Directions for this task — Show the lines below that contain the string "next".

Provided material —
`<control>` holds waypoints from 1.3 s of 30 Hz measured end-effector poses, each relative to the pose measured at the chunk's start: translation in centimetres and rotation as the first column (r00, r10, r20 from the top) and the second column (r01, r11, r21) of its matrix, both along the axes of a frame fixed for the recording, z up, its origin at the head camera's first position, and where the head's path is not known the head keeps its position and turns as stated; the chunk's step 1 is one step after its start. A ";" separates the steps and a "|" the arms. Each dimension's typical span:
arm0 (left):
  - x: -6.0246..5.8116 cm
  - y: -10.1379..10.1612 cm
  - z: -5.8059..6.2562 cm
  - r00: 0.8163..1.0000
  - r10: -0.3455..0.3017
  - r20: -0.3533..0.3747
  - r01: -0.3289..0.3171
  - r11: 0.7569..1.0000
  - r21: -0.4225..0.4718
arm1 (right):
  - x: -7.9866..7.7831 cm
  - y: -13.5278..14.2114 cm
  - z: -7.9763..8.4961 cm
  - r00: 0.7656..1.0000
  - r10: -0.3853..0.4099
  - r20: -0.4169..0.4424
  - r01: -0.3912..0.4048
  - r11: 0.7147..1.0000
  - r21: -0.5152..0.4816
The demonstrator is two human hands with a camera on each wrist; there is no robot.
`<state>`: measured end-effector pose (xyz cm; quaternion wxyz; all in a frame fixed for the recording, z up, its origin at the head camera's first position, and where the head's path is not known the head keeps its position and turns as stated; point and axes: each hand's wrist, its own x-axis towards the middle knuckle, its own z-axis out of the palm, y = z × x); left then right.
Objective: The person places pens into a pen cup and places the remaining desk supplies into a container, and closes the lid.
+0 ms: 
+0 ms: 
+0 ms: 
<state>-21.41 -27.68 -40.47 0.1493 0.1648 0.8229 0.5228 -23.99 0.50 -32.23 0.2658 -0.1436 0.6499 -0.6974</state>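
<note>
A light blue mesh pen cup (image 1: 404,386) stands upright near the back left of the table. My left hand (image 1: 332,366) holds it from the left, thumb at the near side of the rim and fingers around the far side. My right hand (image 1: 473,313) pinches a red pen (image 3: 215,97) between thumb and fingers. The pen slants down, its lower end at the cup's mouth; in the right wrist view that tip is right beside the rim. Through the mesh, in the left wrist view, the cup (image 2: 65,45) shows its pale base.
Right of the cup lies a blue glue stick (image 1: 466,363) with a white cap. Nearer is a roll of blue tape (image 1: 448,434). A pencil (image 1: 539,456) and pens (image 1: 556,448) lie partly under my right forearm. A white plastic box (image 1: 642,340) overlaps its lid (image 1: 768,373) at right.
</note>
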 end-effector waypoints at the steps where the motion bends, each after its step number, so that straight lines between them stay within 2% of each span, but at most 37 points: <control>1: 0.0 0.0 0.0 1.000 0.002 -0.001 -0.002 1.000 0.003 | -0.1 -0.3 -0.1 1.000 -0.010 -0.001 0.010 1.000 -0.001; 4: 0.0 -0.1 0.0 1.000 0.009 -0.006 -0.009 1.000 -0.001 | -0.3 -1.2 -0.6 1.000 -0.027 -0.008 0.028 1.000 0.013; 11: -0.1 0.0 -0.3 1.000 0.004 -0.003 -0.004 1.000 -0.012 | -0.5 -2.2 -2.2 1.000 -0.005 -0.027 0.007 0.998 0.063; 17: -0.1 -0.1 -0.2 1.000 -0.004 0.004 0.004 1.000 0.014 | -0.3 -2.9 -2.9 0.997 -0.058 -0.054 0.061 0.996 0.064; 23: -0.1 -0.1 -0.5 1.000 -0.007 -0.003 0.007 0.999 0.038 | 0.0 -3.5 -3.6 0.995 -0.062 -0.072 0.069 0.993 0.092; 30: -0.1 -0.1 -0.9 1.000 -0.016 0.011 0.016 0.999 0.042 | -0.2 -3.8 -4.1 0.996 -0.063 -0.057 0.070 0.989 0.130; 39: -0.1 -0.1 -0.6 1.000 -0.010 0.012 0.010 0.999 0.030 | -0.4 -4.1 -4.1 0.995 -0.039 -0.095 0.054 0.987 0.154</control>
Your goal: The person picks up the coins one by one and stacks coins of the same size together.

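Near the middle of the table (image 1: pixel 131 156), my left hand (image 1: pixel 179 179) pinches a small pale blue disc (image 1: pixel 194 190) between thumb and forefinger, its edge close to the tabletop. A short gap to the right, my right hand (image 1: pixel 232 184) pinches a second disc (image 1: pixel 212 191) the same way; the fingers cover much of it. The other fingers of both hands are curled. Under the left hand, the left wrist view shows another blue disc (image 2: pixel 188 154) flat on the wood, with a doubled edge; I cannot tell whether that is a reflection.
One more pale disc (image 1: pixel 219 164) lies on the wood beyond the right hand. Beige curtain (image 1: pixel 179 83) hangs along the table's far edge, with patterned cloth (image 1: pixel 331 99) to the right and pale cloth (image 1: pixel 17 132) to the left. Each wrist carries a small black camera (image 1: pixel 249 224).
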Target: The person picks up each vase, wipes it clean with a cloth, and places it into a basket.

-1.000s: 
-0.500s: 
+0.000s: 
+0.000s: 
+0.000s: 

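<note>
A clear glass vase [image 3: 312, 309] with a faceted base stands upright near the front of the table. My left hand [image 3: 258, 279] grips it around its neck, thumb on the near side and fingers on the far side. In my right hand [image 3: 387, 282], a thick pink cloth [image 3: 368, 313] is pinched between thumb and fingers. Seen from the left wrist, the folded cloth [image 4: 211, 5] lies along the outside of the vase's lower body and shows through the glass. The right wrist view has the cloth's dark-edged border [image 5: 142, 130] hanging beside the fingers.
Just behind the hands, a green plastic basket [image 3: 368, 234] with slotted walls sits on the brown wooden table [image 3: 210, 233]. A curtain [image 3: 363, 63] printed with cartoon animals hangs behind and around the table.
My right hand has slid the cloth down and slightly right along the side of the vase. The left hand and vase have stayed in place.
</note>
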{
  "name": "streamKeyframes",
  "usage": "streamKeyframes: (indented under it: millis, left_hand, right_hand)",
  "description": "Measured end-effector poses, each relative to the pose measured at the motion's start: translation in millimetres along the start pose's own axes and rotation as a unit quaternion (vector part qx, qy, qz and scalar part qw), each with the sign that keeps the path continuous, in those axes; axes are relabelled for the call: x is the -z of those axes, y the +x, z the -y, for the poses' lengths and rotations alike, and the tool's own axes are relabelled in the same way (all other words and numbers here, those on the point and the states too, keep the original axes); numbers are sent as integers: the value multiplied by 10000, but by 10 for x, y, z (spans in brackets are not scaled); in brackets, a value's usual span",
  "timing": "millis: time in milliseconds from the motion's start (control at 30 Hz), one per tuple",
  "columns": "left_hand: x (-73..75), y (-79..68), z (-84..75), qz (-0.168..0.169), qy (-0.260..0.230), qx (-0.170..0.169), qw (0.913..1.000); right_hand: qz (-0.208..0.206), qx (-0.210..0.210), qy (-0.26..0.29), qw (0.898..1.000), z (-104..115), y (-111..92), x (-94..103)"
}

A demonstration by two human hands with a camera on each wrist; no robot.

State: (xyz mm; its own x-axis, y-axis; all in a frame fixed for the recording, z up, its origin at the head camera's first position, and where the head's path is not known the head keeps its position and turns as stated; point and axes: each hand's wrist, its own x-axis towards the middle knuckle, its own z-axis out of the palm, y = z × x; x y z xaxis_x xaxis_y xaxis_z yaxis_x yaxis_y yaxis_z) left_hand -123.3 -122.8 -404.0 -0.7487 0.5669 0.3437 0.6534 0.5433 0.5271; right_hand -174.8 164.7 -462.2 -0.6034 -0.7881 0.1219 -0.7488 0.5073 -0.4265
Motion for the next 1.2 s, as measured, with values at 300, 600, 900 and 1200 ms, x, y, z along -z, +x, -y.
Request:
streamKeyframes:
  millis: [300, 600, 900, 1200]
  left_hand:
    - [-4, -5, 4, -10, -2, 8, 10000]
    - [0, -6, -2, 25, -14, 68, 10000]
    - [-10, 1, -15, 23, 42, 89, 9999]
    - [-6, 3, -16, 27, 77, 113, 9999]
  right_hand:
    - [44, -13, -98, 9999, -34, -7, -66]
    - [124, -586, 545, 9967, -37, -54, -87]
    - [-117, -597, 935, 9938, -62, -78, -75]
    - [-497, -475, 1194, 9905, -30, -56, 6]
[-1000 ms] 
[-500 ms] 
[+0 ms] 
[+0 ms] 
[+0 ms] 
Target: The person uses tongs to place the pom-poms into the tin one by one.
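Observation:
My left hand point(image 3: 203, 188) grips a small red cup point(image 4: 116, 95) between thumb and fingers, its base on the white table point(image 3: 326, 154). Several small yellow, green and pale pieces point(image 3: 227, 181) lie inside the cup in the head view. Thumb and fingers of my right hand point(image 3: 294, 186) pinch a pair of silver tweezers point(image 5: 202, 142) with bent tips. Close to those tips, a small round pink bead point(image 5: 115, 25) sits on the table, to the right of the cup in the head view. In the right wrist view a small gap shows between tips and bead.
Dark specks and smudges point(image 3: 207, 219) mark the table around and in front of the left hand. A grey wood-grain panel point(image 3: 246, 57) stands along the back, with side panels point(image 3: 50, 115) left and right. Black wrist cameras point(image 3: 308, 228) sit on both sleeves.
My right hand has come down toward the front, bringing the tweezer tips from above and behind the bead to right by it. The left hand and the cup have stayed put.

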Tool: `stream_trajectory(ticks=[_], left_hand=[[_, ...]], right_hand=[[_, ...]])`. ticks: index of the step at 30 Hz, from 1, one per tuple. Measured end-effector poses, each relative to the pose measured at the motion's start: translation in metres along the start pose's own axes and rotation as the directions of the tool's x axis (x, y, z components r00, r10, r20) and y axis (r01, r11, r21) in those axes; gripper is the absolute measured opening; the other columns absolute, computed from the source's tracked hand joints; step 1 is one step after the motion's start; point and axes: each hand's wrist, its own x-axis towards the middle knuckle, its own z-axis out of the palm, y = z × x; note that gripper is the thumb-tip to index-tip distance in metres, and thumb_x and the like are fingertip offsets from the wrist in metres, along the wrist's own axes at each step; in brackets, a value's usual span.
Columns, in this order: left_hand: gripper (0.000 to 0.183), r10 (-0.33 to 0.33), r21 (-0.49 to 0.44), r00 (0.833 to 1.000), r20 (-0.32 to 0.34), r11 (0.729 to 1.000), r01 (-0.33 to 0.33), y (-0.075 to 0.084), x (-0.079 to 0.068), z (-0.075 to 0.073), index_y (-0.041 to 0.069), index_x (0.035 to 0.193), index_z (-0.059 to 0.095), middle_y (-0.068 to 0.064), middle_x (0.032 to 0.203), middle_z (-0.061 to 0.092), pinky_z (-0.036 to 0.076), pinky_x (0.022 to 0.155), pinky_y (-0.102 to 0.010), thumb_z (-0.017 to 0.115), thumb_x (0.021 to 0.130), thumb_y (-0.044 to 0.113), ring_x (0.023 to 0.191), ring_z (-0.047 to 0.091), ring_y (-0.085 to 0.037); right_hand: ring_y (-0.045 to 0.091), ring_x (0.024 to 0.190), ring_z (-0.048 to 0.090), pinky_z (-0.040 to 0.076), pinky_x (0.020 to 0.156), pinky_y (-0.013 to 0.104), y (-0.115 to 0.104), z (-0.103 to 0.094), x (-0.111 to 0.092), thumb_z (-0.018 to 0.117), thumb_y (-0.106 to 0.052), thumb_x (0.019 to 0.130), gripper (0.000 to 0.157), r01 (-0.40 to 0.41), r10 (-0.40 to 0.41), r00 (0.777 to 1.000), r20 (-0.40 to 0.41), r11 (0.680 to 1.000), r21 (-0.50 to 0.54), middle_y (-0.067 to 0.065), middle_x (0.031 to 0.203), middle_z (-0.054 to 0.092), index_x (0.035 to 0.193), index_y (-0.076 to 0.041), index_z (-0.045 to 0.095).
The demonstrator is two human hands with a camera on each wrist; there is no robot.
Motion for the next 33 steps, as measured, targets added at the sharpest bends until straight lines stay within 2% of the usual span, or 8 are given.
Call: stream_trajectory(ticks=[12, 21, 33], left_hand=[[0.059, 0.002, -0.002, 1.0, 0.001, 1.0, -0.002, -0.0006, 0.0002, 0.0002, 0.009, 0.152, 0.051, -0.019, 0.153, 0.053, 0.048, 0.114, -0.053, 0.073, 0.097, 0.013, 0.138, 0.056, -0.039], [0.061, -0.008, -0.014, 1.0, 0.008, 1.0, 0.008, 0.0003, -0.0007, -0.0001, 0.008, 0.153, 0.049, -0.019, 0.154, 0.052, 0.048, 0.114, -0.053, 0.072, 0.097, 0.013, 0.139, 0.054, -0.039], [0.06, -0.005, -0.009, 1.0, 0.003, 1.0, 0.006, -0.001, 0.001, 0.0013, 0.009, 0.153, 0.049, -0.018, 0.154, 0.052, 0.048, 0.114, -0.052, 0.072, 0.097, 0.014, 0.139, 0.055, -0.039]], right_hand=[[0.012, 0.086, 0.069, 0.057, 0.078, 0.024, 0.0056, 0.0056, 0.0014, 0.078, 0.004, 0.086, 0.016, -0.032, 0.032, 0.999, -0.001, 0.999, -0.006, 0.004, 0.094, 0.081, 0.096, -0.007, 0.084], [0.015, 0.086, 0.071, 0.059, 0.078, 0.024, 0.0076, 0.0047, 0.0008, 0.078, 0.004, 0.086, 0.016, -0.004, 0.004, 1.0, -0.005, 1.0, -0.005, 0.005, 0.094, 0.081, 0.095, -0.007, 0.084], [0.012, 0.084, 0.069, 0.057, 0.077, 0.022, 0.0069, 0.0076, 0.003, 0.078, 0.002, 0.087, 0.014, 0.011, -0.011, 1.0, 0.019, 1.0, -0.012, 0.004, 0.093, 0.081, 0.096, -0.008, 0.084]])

Reply to the task —
Motion for the next 1.2 s, as measured, with values at 300, 600, 900 and 1200 ms, x, y, z along -z, +x, -y.
Motion for the next 33 steps, as measured, targets added at the sharpest bends until straight lines stay within 2% of the usual span, or 8 are given.

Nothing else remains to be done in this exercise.